Note: Concurrent administration of strong UGT1A1 inhibitors or inducers is not allowed during the course of the study.

• Known brain metastases that are untreated, symptomatic, or require therapy to control symptoms.
• Major surgery within 2 weeks prior to study treatment initiation. Patients must have recovered from any effects of any major surgery.
• Uncontrolled, significant intercurrent or recent illness including, but not limited to, ongoing or active infection, uncontrolled non-malignant systemic disease, uncontrolled seizures, or psychiatric illness/social situation that would limit compliance with study requirements in the opinion of the treating investigator.
• Participant has a medical condition that requires chronic systemic steroid therapy (> 10 mg of prednisone daily or equivalent) or any other form of immunosuppressive medication (including disease modifying agents) and has required such therapy in the last 2 years. Replacement therapy (e.g. thyroxine, insulin, or physiologic corticosteroid replacement therapy for adrenal or pituitary insufficiency, etc.) is not considered a form of systemic therapy.

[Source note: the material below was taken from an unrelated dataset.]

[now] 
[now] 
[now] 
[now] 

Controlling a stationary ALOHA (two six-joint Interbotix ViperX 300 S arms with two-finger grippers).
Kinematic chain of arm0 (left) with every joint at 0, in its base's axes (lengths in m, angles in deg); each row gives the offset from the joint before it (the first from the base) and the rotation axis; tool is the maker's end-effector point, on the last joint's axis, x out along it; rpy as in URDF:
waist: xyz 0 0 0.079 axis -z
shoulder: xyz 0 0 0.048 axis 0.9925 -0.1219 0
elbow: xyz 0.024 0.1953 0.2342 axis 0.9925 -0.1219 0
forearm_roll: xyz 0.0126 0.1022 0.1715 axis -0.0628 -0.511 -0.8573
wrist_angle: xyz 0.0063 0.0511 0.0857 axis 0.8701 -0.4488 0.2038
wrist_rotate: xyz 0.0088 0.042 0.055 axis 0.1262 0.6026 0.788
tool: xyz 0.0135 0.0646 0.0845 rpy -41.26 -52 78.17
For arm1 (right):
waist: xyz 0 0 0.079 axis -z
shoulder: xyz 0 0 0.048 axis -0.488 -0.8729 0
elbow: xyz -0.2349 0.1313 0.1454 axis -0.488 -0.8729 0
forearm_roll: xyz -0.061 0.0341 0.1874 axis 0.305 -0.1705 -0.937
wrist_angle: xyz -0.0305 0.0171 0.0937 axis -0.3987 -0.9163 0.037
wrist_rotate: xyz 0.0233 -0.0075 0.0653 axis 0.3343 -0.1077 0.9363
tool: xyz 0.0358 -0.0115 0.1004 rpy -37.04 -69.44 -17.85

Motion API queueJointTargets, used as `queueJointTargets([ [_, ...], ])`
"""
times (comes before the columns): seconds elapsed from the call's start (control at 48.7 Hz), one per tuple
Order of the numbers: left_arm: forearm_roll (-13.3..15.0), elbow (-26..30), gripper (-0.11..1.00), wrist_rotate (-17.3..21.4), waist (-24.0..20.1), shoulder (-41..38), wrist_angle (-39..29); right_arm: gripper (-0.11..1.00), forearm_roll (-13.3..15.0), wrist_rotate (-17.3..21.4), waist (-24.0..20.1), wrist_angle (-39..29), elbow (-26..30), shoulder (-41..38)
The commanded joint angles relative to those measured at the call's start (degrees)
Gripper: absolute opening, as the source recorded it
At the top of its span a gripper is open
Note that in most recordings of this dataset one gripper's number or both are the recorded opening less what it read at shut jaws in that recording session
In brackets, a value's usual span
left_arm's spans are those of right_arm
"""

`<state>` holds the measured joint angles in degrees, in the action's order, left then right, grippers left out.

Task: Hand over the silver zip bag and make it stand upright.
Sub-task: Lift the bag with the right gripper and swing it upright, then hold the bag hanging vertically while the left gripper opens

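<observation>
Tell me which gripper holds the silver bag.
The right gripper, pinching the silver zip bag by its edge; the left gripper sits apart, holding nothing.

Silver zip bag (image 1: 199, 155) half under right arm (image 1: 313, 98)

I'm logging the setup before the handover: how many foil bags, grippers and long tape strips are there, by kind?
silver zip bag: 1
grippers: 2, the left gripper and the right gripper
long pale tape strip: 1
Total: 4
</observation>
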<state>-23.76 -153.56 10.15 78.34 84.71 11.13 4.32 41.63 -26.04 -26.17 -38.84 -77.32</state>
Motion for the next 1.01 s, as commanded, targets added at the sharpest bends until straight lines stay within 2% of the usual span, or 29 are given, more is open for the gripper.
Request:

• Participant has documented history of autoimmune disease or syndrome that currently requires systemic steroids or immunosuppressive agents.
• History of (non-infectious) pneumonitis/interstitial lung disease that required steroids or current pneumonitis/interstitial lung disease.

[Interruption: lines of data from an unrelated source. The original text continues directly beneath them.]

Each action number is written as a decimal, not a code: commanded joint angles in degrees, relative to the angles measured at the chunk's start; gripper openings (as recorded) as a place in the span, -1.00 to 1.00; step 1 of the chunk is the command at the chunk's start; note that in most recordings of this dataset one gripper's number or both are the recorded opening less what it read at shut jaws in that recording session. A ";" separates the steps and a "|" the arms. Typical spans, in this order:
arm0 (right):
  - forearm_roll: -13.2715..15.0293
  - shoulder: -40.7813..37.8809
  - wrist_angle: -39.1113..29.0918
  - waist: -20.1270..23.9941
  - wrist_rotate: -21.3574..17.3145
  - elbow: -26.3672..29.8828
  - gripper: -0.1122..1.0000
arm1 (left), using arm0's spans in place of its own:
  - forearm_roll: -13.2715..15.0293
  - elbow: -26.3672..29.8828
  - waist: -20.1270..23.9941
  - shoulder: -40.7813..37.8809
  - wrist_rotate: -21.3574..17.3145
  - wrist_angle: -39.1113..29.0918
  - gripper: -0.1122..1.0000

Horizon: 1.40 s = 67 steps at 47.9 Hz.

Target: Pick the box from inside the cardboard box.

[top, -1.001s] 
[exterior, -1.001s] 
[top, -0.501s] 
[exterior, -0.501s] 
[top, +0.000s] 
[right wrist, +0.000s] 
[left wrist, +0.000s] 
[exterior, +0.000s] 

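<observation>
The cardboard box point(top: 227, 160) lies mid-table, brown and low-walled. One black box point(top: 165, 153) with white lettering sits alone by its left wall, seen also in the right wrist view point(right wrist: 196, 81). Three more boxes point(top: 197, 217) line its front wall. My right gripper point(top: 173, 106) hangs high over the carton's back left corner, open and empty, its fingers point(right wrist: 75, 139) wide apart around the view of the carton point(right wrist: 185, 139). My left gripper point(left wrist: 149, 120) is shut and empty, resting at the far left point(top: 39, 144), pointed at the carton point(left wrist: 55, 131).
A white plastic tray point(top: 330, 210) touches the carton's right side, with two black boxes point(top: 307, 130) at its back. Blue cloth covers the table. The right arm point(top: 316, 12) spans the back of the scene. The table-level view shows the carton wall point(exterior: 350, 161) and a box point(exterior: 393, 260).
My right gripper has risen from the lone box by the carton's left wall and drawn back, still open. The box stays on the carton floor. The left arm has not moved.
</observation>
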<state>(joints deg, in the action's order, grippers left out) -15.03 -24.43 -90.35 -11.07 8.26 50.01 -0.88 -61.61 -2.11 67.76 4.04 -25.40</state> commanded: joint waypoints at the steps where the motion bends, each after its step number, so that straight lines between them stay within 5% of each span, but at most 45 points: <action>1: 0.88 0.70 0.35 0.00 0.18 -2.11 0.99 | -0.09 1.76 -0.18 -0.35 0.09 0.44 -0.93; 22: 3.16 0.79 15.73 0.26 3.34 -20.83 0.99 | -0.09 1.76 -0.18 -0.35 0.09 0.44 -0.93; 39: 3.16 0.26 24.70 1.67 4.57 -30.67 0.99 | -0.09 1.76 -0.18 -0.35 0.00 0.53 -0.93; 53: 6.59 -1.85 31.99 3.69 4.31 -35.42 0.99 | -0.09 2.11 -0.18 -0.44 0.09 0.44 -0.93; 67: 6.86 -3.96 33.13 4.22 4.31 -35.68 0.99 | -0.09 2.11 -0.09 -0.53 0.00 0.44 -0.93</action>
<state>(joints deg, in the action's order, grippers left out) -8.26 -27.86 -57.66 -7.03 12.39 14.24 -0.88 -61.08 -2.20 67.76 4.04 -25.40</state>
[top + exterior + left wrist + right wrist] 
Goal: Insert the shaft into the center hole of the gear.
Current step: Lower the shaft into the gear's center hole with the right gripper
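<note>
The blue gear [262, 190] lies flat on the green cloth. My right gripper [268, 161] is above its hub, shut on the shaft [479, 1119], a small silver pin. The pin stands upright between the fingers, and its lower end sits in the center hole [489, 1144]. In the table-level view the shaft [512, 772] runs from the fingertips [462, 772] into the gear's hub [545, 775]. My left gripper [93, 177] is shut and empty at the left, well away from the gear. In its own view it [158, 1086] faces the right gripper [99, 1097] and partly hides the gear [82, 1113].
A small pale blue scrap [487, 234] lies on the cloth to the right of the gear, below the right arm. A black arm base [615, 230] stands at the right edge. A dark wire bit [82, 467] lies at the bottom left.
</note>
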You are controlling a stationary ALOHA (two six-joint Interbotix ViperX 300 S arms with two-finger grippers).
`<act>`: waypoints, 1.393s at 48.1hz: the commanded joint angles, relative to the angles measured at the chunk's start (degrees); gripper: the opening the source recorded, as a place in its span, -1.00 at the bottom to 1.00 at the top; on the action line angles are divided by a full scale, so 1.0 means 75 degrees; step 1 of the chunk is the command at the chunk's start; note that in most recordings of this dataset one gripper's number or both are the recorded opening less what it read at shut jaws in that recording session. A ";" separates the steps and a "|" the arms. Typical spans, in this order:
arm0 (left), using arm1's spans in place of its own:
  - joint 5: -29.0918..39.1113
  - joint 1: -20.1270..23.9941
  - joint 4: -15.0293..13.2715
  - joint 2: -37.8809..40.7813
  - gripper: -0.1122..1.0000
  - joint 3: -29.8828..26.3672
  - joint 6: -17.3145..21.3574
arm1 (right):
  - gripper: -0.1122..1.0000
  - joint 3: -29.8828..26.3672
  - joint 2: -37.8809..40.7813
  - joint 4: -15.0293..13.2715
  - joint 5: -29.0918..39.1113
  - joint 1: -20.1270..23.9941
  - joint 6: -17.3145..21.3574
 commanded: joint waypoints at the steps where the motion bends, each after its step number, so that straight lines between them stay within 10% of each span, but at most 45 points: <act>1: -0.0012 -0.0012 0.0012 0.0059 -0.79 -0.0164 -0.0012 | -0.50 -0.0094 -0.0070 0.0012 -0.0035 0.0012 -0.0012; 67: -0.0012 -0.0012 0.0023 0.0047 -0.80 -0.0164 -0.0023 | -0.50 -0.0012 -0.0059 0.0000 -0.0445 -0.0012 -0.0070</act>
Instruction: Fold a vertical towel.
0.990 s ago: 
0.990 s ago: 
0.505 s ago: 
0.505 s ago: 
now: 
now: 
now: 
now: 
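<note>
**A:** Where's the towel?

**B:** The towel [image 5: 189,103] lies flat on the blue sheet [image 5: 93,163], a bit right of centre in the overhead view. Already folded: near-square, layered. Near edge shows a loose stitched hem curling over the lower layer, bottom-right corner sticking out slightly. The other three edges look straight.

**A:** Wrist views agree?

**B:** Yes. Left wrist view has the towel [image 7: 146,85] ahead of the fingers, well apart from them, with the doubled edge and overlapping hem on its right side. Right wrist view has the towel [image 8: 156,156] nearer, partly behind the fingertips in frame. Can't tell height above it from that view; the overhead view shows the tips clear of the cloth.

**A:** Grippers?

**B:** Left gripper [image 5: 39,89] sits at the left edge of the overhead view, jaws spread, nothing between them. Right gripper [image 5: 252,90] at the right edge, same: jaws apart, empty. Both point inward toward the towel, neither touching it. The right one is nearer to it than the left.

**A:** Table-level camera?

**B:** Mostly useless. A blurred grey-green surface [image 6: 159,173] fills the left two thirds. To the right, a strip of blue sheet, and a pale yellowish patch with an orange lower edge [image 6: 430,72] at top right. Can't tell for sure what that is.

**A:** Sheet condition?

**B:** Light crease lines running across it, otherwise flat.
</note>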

• Individuals with a history of a second malignancy are ineligible except for the following circumstances. Individuals with a history of other malignancies are eligible if they have been disease-free for at least 3 years or are deemed by the investigator to be at low risk for recurrence of that malignancy. Individuals with the following cancers that have been diagnosed and treated within the past 3 years are eligible: cervical/prostate carcinoma in situ, superficial bladder cancer, non-melanoma cancer of the skin. Patients with other cancers diagnosed within the past 3 years and felt to be at low risk of recurrence should be discussed with the study principal investigator to determine eligibility.
• Participant has a known history of human immunodeficiency virus (HIV), Hepatitis B (defined as Hepatitis B surface antigen [HBsAg] reactive) or known active Hepatitis C virus (defined as detected HCV RNA [qualitative]) infection. HIV-positive participants are ineligible due to the potential for pharmacokinetic interactions of combination antiretroviral therapy with study drugs and the increased risk of fatal infections. Note: No testing for HIV, Hepatitis B, or Hepatitis C is required unless mandated by local health authority.

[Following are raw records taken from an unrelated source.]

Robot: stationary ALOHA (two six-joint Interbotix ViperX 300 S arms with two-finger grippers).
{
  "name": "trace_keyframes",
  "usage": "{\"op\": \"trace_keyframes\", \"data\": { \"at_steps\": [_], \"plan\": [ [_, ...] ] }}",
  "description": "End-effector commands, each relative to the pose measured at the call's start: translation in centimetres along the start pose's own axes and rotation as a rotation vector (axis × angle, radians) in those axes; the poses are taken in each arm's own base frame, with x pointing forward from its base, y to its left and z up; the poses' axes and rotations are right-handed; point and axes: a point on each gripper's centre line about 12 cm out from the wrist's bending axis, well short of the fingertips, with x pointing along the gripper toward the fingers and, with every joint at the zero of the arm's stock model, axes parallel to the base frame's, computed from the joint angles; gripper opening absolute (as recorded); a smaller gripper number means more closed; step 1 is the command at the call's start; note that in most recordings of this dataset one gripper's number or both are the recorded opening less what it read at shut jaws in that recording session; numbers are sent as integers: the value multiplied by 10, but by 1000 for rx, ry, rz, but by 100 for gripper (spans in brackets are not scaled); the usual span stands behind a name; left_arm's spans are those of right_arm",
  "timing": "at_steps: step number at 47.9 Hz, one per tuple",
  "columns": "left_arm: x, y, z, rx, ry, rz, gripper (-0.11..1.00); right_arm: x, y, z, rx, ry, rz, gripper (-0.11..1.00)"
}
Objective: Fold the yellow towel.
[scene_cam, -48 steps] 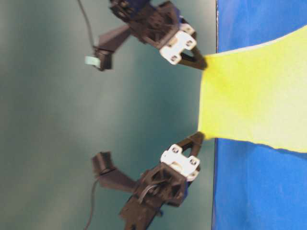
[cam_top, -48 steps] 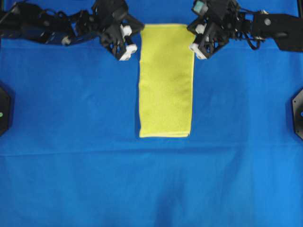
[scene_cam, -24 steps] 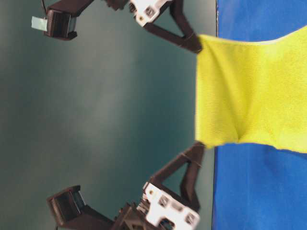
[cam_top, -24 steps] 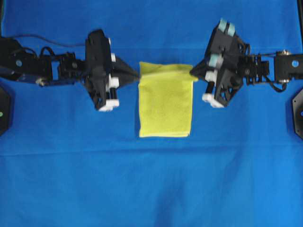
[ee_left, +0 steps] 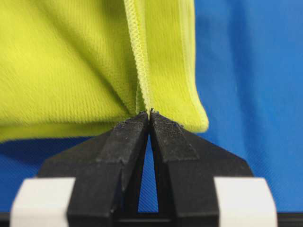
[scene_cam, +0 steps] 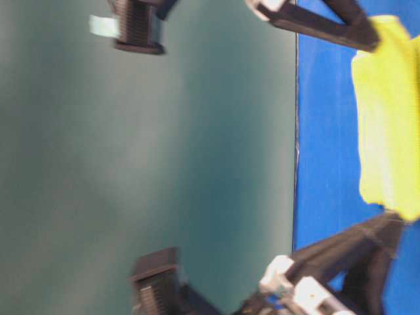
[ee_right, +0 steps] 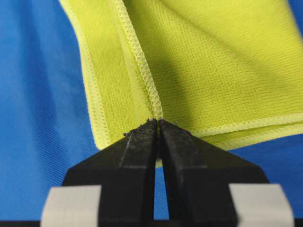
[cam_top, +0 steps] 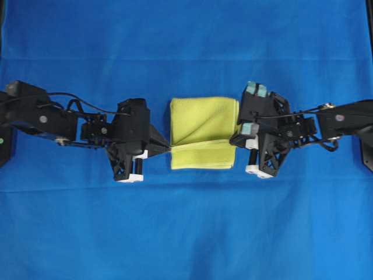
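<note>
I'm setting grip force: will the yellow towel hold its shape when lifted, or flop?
Likely floppy: the yellow towel sags and creases between the left gripper and right gripper. Probably light, since a thin pinch at the hem holds it. Its fuzzy weave should resist slipping.

Even, bright light is being cast from above; only thin shadows are being thrown beneath the yellow towel (cam_top: pixel 203 132). The table-level view is being smeared by blur. In both wrist views the towel's weave is being rendered crisply, without glare.
</note>
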Motion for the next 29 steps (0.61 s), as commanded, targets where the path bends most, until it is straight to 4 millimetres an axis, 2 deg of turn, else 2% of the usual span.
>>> {"op": "trace_keyframes", "data": {
  "at_steps": [1, 21, 24, 29],
  "plan": [
    [3, -4, -5, 3, 17, -7, 4, 6, 2, -1, 7, 4, 8, 3],
    [10, -6, 8, 10, -26, -13, 5, 9, 4, -1, 15, 1, 17, 3],
    [10, -6, 9, 10, -30, -13, 11, 9, 5, 1, 14, -8, 22, 3],
    [10, -6, 9, 23, -30, -13, 38, 8, 6, 3, 14, -27, 33, 3]
  ]
}}
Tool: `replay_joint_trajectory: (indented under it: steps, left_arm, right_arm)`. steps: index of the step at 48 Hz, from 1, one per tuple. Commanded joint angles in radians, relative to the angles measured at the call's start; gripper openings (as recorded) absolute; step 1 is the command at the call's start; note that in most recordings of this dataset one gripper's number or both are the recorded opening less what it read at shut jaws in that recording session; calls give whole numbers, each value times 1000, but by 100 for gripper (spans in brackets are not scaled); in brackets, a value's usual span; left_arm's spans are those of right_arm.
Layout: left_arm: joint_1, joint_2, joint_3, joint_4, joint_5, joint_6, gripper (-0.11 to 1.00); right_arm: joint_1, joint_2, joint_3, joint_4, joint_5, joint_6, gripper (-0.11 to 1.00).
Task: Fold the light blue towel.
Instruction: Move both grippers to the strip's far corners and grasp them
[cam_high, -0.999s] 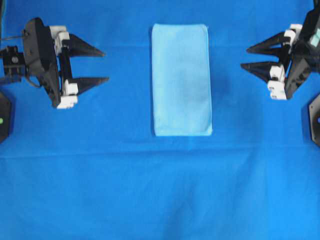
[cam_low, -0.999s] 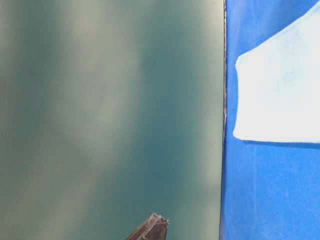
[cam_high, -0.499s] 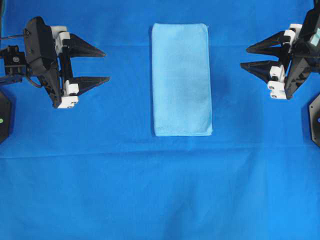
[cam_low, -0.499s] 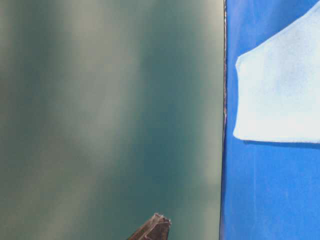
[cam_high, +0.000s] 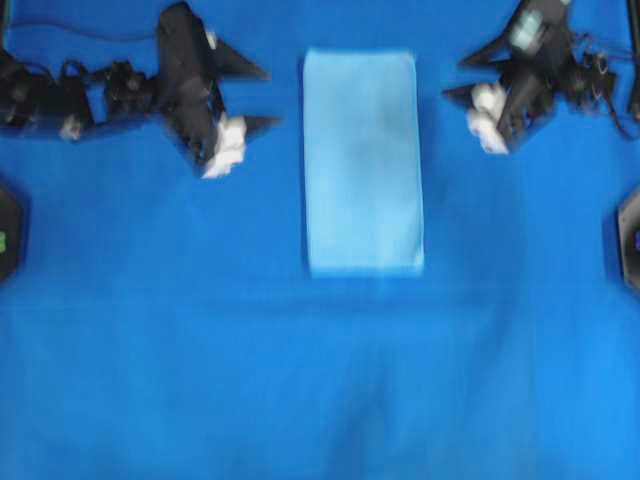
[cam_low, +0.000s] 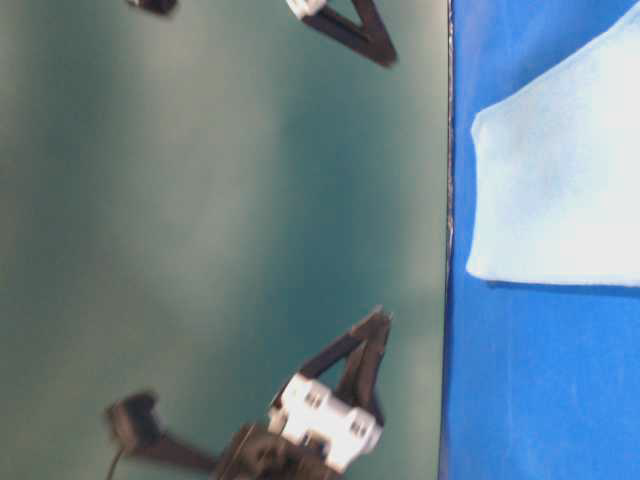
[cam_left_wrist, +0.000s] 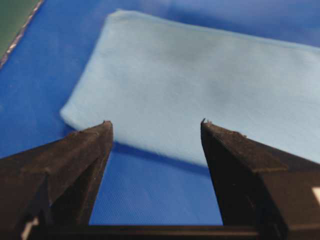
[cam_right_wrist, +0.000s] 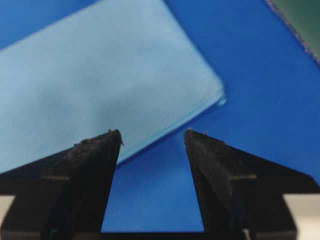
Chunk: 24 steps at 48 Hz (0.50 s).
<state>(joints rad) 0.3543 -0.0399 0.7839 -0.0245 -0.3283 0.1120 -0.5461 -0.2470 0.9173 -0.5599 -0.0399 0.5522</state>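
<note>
Both arms reach inward at the far side. The left tool (cam_high: 262, 98) and the right tool (cam_high: 458, 78) gape wide, jaws apart, holding nothing.

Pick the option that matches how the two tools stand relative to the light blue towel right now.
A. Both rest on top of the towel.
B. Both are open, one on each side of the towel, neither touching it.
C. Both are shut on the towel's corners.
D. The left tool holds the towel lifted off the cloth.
B: the left tool and right tool flank the light blue towel, which lies flat on the royal-blue cloth; both wrist views show spread jaws short of its edge.
</note>
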Motion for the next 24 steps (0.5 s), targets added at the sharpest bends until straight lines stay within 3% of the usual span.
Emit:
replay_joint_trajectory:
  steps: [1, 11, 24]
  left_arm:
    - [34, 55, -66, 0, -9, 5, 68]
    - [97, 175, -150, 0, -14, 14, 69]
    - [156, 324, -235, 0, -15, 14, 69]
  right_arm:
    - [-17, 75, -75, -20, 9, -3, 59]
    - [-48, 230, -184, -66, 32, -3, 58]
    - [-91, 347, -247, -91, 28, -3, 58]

• The participant has received a live vaccine within 28 days prior to study treatment initiation. Examples of live vaccines include, but are not limited to, the following: measles, mumps, rubella, varicella/zoster, yellow fever, rabies, BCG, and typhoid vaccine. The use of the inactivated seasonal influenza vaccine is allowed.
• Has a history or current evidence of any condition, therapy, or laboratory abnormality that might confound the results of the study, interfere with the subject's participation for the full duration of the study, or is not in the best interest of the subject to participate, in the opinion of the treating investigator.
• It is unknown whether pembrolizumab is excreted in human milk. Since many drugs are excreted in human milk, and because of the potential for serious adverse reactions in the nursing infant, participants who are breast-feeding are not eligible for enrollment.